La seconda metà del disco prende il via con "Burning Messiah", dove l'onnipresente ombra dei Behemoth si fa più tangibile che mai; un pezzo di per sé inutile, non facendo altro che aumentare il minutaggio dell'intero lavoro. "Pestilential Rising" con la sua vena melodica riesce invece a donare un po' di varietà a un album che fino a questo momento aveva viaggiato su binari prestabiliti e lo fa grazie soprattutto a un assolo finale in puro stile heavy metal.

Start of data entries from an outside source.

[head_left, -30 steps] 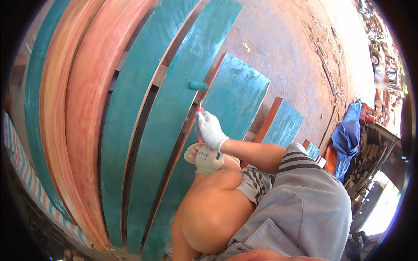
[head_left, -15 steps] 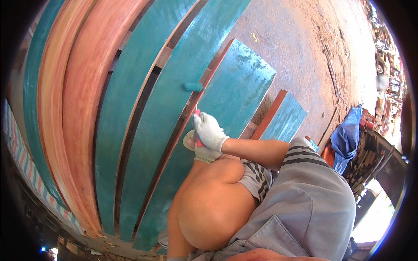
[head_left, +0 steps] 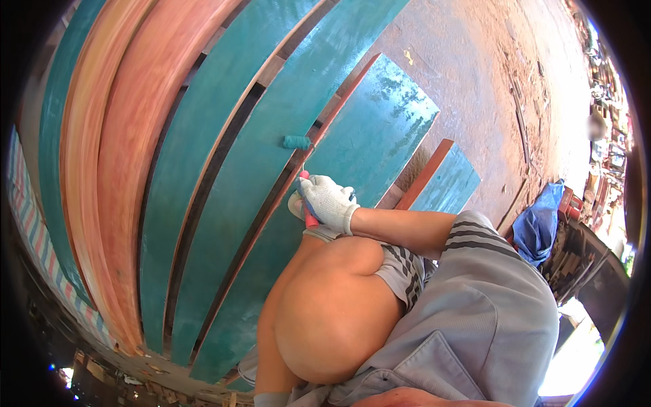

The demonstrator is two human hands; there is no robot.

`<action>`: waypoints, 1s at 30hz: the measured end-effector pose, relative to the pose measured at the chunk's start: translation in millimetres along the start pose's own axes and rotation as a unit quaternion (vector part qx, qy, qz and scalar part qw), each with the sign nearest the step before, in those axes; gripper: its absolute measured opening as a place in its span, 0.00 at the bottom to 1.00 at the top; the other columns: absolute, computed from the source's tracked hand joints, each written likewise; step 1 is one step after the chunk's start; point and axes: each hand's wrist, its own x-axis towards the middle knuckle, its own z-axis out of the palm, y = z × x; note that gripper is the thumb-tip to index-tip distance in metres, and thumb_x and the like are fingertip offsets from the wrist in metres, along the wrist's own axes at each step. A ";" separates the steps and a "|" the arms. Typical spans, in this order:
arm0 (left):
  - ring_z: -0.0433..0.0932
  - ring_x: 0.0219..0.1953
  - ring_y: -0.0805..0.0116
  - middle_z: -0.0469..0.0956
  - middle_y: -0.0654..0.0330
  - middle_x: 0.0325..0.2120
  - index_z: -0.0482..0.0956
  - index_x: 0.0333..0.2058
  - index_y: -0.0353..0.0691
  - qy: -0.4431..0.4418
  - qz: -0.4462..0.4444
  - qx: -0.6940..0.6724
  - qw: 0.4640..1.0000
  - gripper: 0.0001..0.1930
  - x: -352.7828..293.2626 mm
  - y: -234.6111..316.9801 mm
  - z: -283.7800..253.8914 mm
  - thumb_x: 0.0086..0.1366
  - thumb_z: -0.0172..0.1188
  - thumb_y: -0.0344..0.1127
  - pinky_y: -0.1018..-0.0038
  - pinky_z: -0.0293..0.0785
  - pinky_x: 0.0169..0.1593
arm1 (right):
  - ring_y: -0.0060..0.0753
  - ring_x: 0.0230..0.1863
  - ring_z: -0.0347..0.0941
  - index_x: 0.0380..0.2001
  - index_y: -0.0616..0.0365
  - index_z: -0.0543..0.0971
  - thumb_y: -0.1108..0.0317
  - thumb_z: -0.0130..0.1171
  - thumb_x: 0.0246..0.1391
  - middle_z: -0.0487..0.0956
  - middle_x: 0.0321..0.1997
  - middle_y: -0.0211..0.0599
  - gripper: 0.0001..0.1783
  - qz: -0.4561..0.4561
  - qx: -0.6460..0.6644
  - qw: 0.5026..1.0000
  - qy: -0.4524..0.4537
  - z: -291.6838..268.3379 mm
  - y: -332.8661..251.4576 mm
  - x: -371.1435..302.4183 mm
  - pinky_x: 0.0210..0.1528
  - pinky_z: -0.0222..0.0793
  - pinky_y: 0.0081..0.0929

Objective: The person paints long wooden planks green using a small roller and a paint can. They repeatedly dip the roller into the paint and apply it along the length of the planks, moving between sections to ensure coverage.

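Observation:
My right hand (head_left: pixel 328 202), in a white knit glove, is closed around the pink-red handle of a small paint roller (head_left: pixel 296 142). The teal-coated roller head rests on a teal-painted board (head_left: pixel 230 203), near its right edge. Behind and below the right hand is my left hand (head_left: pixel 321 234), also gloved and mostly covered by it; its fingers are hidden. A pale rounded thing (head_left: pixel 295 205) shows beside the hands, and I cannot make out what it is. Under the hands lies another teal board (head_left: pixel 369 136) with a reddish edge, its surface wet-looking and shiny.
Left of the teal boards are bare reddish wood boards (head_left: pixel 129 169) and a striped sheet (head_left: pixel 54 251). A shorter teal board (head_left: pixel 444 180) lies to the right. Beyond are brown ground (head_left: pixel 475 88), a blue tarp (head_left: pixel 539 224) and scrap wood (head_left: pixel 576 264). My bent knee (head_left: pixel 332 305) is just below the hands.
The roller head has shifted slightly against the boards, staying near the same board's right edge. My right hand has turned a little on the handle. The whole view has shifted slightly.

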 end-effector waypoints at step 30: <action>0.82 0.32 0.50 0.80 0.57 0.32 0.79 0.38 0.47 0.090 0.027 -0.107 0.990 0.05 13.9 13.9 -23.0 0.69 0.64 0.39 0.55 0.77 0.37 | 0.51 0.52 0.84 0.52 0.44 0.89 0.44 0.53 0.71 0.88 0.49 0.45 0.23 -0.238 -0.530 0.813 -0.041 -158.9 -81.5 75.4 0.58 0.78 0.43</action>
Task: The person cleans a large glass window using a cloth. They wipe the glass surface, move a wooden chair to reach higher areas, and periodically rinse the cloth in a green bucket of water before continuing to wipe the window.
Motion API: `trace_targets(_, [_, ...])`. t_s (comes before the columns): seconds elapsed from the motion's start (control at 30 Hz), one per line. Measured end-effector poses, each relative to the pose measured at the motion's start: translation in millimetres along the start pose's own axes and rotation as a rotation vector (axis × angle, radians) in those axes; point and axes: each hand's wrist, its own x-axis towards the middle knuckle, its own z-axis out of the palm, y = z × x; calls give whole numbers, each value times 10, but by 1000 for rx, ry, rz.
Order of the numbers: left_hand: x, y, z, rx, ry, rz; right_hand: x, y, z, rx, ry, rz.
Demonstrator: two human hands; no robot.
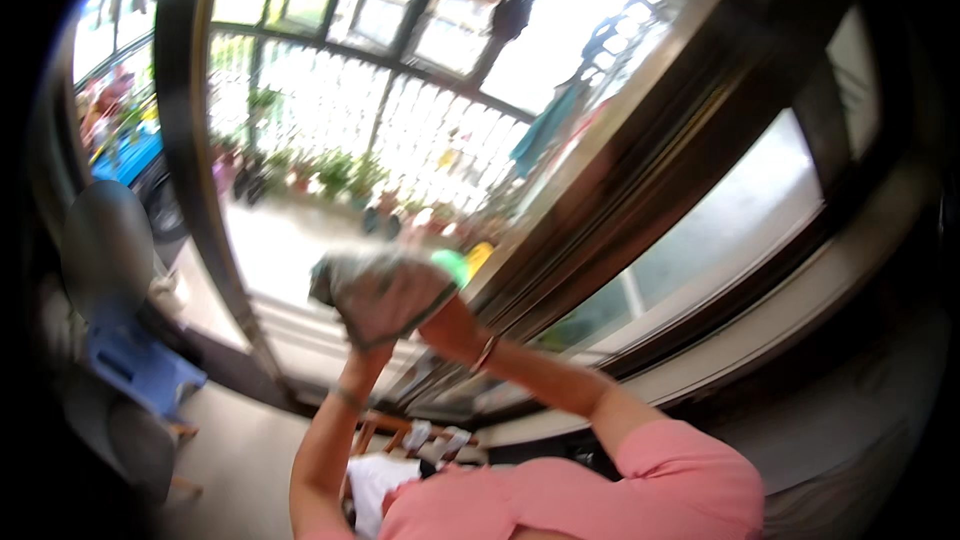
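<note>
A greyish-pink cloth (385,292) with a darker edge is raised in front of me, bunched and smeared by motion. My left hand (372,348) reaches up to its lower edge and grips it. From the right, my right hand (447,325) has hold of the cloth's right side, its wrist circled by a bracelet (484,353). The folds hide most of the fingers of both hands. Beyond the cloth lies the opening of a sliding door with a dark brown frame (640,180).
Left of me stands a dark door post (195,140), with a blue plastic stool (145,365) near it. Past the doorway, potted plants (340,172) line a balcony railing. Hung laundry (545,130) is at the upper right. A frosted glass pane (720,210) fills the right side.
</note>
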Motion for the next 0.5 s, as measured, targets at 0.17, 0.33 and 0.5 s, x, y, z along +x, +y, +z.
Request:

Dopo questo piccolo excursus, si ritorna sulle coordinate del death-black più puro e pestato con "Orgy And Sodomy", un pezzo perverso e deviato che molto deve a "Lucifer Incestus" dei Belphegor. A cullarci verso il brano finale del disco ci pensa la melodica e strumentale "Onward To The Slaughter", il perfetto usciere per "Apocalyptic Triumph", episodio epico e desolante in cui le caratteristiche messe in mostra per tutta la durata della scaletta vengono riunite, per omaggiare al meglio l'Armageddon: è un mid-tempo maestoso, cantato con una voce lacerata dal dolore e dalla rabbia, un growl secco e acuto che si sposa in maniera elegante col pezzo; il cambio di tempo centrale colpisce in pieno volto senza lasciare scampo a nessuno. Probabilmente, insieme a "Tribe Of The Forgotten Ages", il pezzo più bello dell’intera opera.
Termina così "Ages Of Decay", la prima fatica dei transalpini Svart Crown, un'uscita che non inventa nulla di nuovo, ma che si lascia godere completamente. Consigliata soprattutto agli amanti del genere oppure ai fan delle band citate a inizio recensione.